━━ Records for the exercise ━━
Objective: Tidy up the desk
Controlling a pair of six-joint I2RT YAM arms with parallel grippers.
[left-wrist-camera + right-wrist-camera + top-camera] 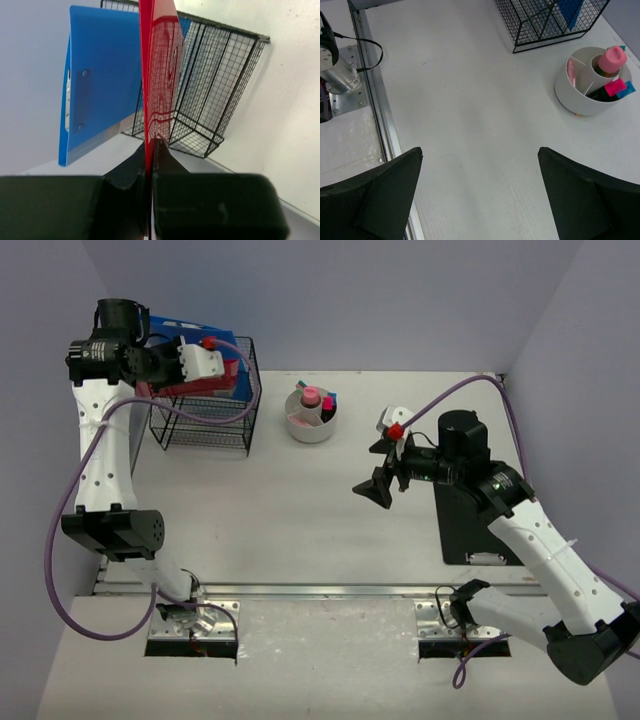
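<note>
- Pale lavender walls close in the large off-white desk [300, 530], which spreads out in front of the black wire-mesh basket [205, 425] standing at its back left corner
- Left arm [100, 440] reaches over the basket. Its jaws are pinched shut on the lower edge of a thin, glossy red plastic folder [160, 75], held upright above the basket's open top
- Right arm [530, 530] hovers well to the right of the basket, over bare desk, with its jaws spread wide and holding nothing
- A flat blue plastic folder [100, 75] stands just beside the red one, on the basket's wall side; whether the two touch I cannot tell
- Slip risk: the hold is only a narrow nip on a slick edge, so the red folder could pivot or slide out if the arm moves quickly
- Snag risk: a lowered corner could catch on the wire rim or mesh, bending the folder or dragging the light basket across the desk
- Crowding risk: lowering too near the blue folder could push it over or wedge the two together
- A round white plastic organiser [300, 430] to the right of the basket is clear of the left arm, so I judge it safe for now
</note>
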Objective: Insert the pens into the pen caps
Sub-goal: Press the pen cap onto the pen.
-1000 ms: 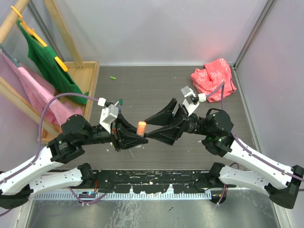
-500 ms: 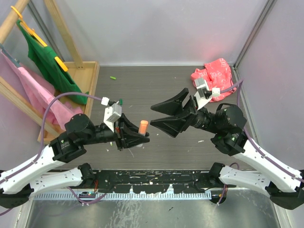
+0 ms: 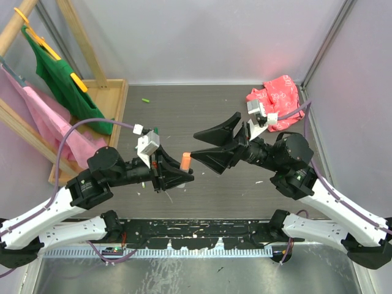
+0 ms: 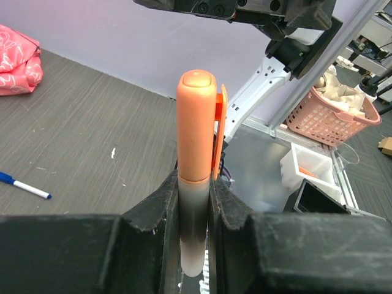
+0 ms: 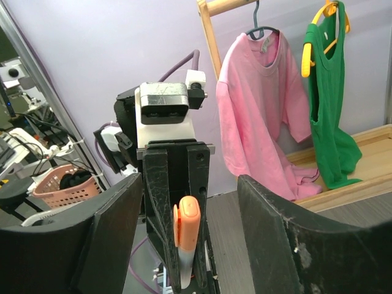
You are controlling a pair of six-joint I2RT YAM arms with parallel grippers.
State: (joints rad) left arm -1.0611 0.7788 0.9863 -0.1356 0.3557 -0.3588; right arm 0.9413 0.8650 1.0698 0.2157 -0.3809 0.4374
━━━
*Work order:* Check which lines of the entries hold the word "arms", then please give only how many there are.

*Answer space:* 2